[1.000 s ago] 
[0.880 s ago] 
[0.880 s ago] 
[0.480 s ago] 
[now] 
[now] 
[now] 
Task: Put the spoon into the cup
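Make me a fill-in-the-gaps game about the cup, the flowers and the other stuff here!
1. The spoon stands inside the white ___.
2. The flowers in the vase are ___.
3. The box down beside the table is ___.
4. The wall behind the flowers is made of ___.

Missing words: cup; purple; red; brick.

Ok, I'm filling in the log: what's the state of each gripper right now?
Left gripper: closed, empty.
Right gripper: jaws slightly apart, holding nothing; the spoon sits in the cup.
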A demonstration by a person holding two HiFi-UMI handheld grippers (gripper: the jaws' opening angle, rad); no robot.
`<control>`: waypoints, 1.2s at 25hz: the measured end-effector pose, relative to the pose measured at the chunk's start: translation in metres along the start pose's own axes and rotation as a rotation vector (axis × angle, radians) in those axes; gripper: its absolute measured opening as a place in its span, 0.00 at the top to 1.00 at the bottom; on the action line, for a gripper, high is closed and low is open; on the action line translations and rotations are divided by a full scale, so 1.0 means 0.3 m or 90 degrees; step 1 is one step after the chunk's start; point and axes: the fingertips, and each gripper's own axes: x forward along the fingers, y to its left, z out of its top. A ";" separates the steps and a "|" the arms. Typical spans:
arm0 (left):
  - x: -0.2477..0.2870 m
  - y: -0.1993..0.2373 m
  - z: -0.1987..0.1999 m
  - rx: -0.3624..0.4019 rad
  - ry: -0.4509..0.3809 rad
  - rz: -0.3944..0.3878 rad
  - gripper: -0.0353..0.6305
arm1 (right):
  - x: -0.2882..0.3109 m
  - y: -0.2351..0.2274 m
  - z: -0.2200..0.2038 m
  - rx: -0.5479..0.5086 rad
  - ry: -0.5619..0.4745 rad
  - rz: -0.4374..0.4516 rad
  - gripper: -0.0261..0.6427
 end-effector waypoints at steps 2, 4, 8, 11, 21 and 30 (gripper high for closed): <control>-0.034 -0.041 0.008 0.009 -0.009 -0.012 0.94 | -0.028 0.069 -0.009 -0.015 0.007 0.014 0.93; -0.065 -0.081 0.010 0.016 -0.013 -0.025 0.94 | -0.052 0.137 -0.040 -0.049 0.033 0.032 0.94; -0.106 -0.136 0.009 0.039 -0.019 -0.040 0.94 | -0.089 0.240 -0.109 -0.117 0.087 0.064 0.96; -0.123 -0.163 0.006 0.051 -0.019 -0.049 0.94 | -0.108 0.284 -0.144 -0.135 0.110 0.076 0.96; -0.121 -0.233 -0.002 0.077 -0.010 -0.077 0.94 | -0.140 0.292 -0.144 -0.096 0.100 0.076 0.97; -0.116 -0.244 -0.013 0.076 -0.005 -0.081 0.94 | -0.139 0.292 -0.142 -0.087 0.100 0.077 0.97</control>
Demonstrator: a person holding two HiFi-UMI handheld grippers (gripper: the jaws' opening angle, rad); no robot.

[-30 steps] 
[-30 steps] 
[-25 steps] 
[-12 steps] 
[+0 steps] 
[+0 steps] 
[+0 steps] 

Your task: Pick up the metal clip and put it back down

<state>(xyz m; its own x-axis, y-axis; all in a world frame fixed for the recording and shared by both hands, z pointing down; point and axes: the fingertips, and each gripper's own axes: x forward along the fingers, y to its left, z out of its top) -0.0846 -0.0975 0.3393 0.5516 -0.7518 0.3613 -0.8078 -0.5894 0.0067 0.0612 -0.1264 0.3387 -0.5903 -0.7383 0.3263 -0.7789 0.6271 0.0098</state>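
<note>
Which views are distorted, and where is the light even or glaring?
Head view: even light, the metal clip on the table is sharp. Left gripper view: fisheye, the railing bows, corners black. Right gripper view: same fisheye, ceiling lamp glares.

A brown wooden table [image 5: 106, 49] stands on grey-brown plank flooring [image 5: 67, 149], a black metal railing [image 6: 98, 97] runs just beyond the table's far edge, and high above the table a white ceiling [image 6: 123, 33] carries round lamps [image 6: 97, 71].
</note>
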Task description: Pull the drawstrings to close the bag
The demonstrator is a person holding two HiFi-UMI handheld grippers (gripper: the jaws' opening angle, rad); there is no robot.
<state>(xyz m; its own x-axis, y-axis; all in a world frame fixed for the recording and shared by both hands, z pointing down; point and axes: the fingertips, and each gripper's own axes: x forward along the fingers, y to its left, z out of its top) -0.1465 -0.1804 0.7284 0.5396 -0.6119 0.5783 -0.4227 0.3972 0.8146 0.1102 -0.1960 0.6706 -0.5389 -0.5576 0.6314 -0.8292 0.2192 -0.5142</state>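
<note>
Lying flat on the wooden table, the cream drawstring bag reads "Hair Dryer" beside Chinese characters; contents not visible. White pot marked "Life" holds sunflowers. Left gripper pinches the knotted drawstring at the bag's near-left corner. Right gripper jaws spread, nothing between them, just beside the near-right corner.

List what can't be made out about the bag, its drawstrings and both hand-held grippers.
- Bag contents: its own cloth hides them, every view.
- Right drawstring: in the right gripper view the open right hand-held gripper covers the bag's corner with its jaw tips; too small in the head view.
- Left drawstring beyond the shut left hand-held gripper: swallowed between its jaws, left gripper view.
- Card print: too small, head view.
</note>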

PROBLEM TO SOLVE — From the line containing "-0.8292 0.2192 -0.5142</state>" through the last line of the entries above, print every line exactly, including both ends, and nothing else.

RESULT OF THE EXERCISE —
<state>(xyz m; its own x-axis, y-axis; all in a world frame fixed for the recording and shared by both hands, z pointing down; point and axes: the fingertips, and each gripper's own axes: x forward along the fingers, y to its left, z out of its top) -0.1465 -0.1804 0.7284 0.5396 -0.6119 0.5783 -0.4227 0.3972 0.8146 0.1102 -0.1960 0.6706 -0.5389 -0.5576 0.6314 -0.8292 0.2192 -0.5142</state>
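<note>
Lying flat on the wooden table, the cream drawstring bag reads "Hair Dryer" beside Chinese characters; contents not visible. White pot marked "Life" holds sunflowers. Left gripper pinches the knotted drawstring at the bag's near-left corner. Right gripper jaws spread, nothing between them, just beside the near-right corner.

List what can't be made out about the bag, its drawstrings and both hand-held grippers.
- Bag contents: its own cloth hides them, every view.
- Right drawstring: in the right gripper view the open right hand-held gripper covers the bag's corner with its jaw tips; too small in the head view.
- Left drawstring beyond the shut left hand-held gripper: swallowed between its jaws, left gripper view.
- Card print: too small, head view.
</note>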

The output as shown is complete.